TASK OBJECTIVE:
Look through the records below for the line with "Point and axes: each". Return that line and each one after it up to and including the line with "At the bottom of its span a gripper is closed", exactly.

Stored items from a collection:
=====

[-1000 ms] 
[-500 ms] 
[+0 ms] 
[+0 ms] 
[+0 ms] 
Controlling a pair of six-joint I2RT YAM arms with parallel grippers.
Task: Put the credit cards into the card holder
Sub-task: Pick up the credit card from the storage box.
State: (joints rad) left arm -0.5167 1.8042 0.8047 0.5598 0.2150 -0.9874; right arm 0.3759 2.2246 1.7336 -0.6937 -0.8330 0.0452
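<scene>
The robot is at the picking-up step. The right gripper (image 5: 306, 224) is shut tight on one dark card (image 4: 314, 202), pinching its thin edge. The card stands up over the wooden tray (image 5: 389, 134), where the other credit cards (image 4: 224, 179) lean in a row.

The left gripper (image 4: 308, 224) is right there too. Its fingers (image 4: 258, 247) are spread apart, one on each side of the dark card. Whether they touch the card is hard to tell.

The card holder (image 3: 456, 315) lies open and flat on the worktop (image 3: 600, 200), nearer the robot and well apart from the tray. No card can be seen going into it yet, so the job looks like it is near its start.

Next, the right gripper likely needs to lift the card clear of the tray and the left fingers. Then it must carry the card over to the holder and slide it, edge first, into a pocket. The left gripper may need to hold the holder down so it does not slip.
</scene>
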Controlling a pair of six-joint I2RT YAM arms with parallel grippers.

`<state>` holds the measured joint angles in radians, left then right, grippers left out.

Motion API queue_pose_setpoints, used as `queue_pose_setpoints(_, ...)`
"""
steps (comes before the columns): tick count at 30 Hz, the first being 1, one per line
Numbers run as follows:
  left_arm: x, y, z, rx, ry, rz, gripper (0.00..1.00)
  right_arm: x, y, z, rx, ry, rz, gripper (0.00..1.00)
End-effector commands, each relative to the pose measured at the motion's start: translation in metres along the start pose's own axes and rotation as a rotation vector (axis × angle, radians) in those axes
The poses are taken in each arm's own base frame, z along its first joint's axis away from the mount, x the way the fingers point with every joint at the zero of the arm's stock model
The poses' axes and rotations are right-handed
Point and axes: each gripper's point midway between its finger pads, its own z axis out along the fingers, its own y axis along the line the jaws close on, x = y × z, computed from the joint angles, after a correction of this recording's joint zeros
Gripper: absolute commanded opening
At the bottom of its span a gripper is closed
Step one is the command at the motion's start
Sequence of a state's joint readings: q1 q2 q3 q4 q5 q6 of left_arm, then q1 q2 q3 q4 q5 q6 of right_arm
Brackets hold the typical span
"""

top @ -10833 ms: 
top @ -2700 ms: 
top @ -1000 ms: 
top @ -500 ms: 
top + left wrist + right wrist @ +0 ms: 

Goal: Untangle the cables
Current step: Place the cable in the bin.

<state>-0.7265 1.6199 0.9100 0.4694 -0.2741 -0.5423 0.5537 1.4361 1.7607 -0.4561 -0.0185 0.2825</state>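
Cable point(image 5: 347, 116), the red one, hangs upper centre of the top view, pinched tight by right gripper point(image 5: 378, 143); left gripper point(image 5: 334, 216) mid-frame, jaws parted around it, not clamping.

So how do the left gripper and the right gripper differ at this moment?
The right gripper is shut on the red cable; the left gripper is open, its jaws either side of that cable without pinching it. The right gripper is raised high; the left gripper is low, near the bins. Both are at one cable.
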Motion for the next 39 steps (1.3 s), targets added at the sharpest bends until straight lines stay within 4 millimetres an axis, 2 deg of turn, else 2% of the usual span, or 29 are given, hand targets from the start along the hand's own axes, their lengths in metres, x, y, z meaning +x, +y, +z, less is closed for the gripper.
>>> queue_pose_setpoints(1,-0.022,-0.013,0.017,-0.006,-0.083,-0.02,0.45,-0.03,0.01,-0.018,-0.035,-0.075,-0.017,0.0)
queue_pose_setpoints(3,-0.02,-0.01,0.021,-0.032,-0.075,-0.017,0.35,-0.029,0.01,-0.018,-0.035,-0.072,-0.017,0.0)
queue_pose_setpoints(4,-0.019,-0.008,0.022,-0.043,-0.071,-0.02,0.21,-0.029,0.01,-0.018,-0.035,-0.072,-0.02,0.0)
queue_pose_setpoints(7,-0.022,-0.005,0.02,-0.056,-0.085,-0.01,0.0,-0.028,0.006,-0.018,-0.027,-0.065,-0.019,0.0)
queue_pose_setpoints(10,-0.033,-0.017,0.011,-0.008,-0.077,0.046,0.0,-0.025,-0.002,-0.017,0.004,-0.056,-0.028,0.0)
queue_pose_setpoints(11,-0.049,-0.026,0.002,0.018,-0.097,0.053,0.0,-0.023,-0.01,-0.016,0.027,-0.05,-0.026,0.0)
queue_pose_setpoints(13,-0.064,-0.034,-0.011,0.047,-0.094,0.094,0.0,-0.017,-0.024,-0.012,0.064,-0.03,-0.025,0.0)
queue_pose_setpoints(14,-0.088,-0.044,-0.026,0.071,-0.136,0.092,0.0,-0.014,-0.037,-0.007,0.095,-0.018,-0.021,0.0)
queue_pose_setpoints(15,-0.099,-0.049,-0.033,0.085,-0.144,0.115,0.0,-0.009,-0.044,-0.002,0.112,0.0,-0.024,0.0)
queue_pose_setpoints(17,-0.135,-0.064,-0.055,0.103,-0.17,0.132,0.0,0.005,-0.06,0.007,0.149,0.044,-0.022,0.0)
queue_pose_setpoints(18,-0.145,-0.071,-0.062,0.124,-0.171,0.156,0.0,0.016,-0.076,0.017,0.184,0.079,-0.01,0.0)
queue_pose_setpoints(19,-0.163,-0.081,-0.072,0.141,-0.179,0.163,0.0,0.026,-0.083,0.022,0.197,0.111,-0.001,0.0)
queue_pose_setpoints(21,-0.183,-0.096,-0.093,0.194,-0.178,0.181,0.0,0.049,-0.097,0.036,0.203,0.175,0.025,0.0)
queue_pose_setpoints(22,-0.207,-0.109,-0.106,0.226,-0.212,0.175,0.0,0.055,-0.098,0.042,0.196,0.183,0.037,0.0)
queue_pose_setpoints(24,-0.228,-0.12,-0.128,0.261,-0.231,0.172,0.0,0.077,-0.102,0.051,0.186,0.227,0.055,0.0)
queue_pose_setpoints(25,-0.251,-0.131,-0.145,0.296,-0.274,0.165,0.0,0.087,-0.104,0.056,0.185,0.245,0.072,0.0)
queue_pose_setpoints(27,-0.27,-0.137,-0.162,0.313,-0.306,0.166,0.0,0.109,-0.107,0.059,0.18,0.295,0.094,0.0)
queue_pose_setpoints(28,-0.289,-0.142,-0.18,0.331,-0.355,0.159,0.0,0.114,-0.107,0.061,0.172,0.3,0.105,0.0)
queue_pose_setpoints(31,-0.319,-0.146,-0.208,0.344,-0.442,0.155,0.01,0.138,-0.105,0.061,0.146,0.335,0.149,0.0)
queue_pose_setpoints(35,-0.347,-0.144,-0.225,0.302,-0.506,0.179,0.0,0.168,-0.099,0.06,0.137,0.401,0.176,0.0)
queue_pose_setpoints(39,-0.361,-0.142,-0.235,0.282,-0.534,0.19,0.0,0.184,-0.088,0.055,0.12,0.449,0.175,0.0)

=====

SOLUTION TO THIS PROBLEM:
Point and axes: each gripper's point midway between its finger pads, its own z axis out along the fingers, its own y axis along the line the jaws close on, x = y × z, computed from the joint angles, after a correction of this recording's joint zeros
Gripper: absolute commanded opening
At the bottom of its span a gripper is closed

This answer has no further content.